The first order of business was to get the cold chick warm. I placed her on a hot water bottle and wrapped that in a heating pad. When I checked on her a little while later, she was dead.
My remaining hopes were with the 4 eggs with cracks. I could hear them peeping to each other and I could see their cute little beaks with an egg tooth poking out of each cracked shell. One of those was so close to breaking out, pushing the shell apart around a middle seam over and over, and I had trouble tearing myself away to prepare dinner.
All the literature about emerging chicks insists that you shouldn’t offer any assistance at all, no matter how tempting it is. A mother hen simply sits and keeps those chicks warm throughout the process but does not help a chick break out. So there was nothing to do but let nature take its course. Survival of the fittest and all that.
When I came back to see her progress, I could see that she had stopped chirping and moving. The trauma of a low temperature and being moved from school to home had taken its toll and killed her. FM and I peeled back a bit of the egg-shell to find that the two membranes beneath were thick and difficult to break through even for us. It broke my heart to see that a fully developed chick had died because of the environmental conditions that I was controlling. There were 3 more eggs with pips and occasional peeps but as the evening rolled on, two more gave up the fight and we found that they had died as well. I removed the eleven eggs with no pip marks, knowing that they were surely dead after 24 days of incubation.
How many of these dud eggs have fully developed chicks in them? My bet is that they died sometime after 18 days due to the cold temperature in the incubator.

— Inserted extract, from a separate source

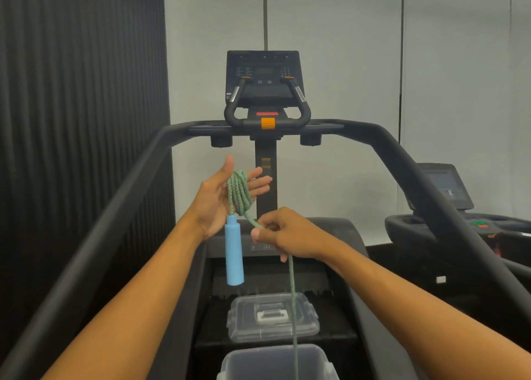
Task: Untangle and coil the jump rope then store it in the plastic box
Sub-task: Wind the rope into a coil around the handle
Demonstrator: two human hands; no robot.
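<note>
The green braided jump rope [239, 194] is wound in several loops around the straight fingers of my left hand [218, 201], held up over the treadmill. Its blue handle [234, 250] hangs down below that palm. My right hand [283, 236] pinches the free strand just below the coil, and the rest of the rope [293, 299] drops straight down into the open plastic box [275, 362] at the bottom edge. The box's clear lid [273, 316] lies on the treadmill deck just beyond it. The second handle is out of sight.
I stand on a black treadmill; its handrails [416, 172] run along both sides and the console [263, 77] faces me. A second treadmill [448, 195] stands at the right. A dark ribbed wall is at the left.
</note>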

With only one more pipped egg left, FM and I were no longer going to stand by and watch another fully developed chick die. He cracked the last chick’s shell and found that the shell had affixed itself to the dry, crusty coating of the chick’s down. The membranes were so thick – probably do to incorrect incubator humidity – and it was improbable that this chick would have emerged on its own. Even after we removed the shell covering his head, the bottom half of his shell still remained attached to his bottom – the same problem that another chick had had in the classroom. Without hesitating, I got some scissors and cut the sticky egg-white thread to separate him from his shell.
With bits of cracked shell still attached to him, we named him “Shelled In” (Shelden), let him rest in the incubator and went to bed.

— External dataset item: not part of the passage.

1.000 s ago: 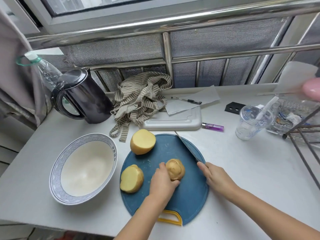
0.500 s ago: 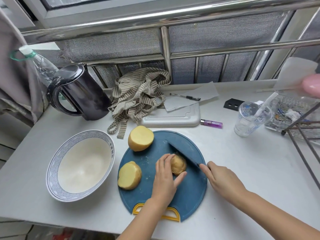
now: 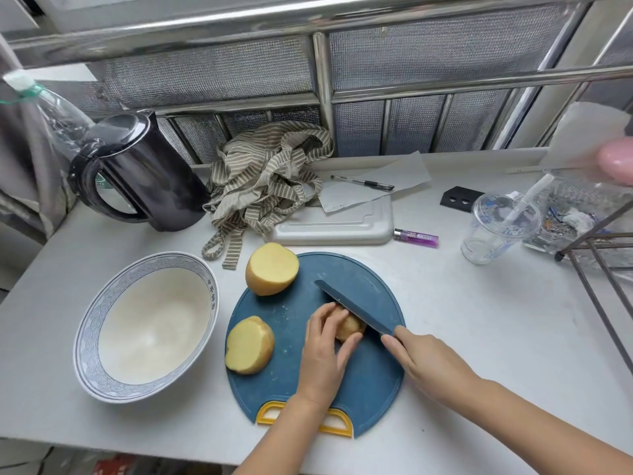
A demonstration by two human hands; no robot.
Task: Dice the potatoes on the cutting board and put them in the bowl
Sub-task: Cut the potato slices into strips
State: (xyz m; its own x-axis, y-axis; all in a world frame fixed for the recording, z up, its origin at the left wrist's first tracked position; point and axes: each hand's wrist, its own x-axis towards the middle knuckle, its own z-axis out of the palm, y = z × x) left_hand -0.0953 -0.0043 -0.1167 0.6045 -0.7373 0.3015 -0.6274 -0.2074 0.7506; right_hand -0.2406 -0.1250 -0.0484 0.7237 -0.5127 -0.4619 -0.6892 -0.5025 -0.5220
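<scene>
Showing smooth, matt blue plastic across the cutting board (image 3: 370,389) at the near edge of the pale, matt tabletop (image 3: 496,320), with a glossier yellow plastic handle (image 3: 270,407). Glistening moist and pale on the cut faces of the potato halves (image 3: 270,269); looking duller and tan on the small potato piece (image 3: 349,327). Wearing a dark, matt finish on the knife (image 3: 352,308). Gleaming as glazed ceramic in the bowl (image 3: 102,303) toward the left edge. Reflecting light off glossy black plastic on the kettle (image 3: 154,186) at the far left corner. Bunching up as soft striped cloth (image 3: 267,180) by the far edge, beside matt white paper (image 3: 387,180). Shining as brushed metal along the railing (image 3: 322,97) behind.
</scene>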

For two days, we were treated to the peeps and chirps of little Shelled In. We kept him in the incubator but held him, showed him how to peck food and drink water and tried to mimic his chirp to keep him company.
Fluffed up “Shelled In”
“Shelled In” was a successful hatch only because we intervened. Poor humidity and temperature control would have killed him.
On Monday morning, I brought Shelled In into the classroom and placed him in the brooding box with the 6 successful hatches. He was the loudest of them all, still traumatized from the car ride and he seemed to stare at the other chicks in disbelief. When I left, he was leaning against a blonde chick and snoozing contentedly.

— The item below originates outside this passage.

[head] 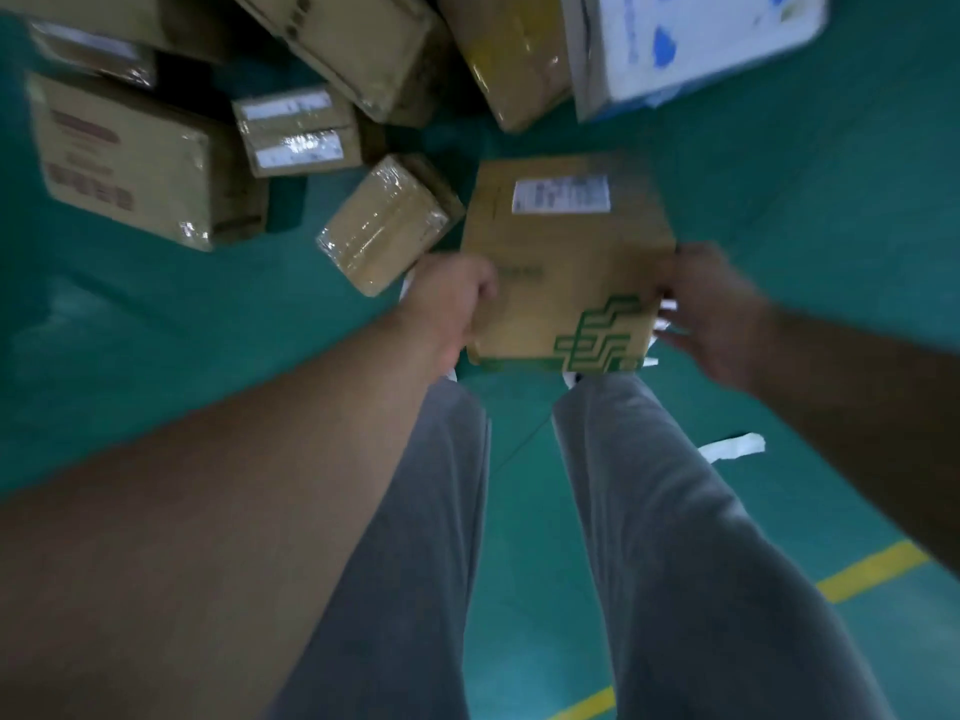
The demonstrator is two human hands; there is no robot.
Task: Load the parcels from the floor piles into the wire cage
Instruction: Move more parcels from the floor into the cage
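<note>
- The pile (140, 158) of parcels lies on the floor (156, 345), ahead and to your left.
- A taped parcel (384, 226) sits just beside your box (566, 262); a white carton (691, 44) lies beyond it.
- Your left hand (452, 304) grips the box's left edge with curled fingers.
- Your right hand (711, 314) clasps its right edge.
- The box is above the floor, between both hands.

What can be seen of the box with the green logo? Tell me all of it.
The cardboard box is plain brown, squarish, closed, its top face toward the camera. A white shipping label sits near the far edge; a green stepped logo marks the near right corner. The left hand grips its left edge, the right hand its right edge, over the green floor.
</note>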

When I look back on this ordeal of losing 16 / 22 chicks and compare it to the joy of watching Tweedle Mum hatch 5 / 6 chicks, it is apparent that nature does it best. I am quite sure that the incubator became a death trap because of our poor monitoring of temperature and humidity. It breaks my heart to see so much death over the course of two days and to think that any of those chicks could have been full of personality and affection, like Chip. But it is also pretty sad to think that a delicious Angel Food Cake could have been made with those 11 unpipped eggs.
Our eleven unhatched eggs would have been better used this way.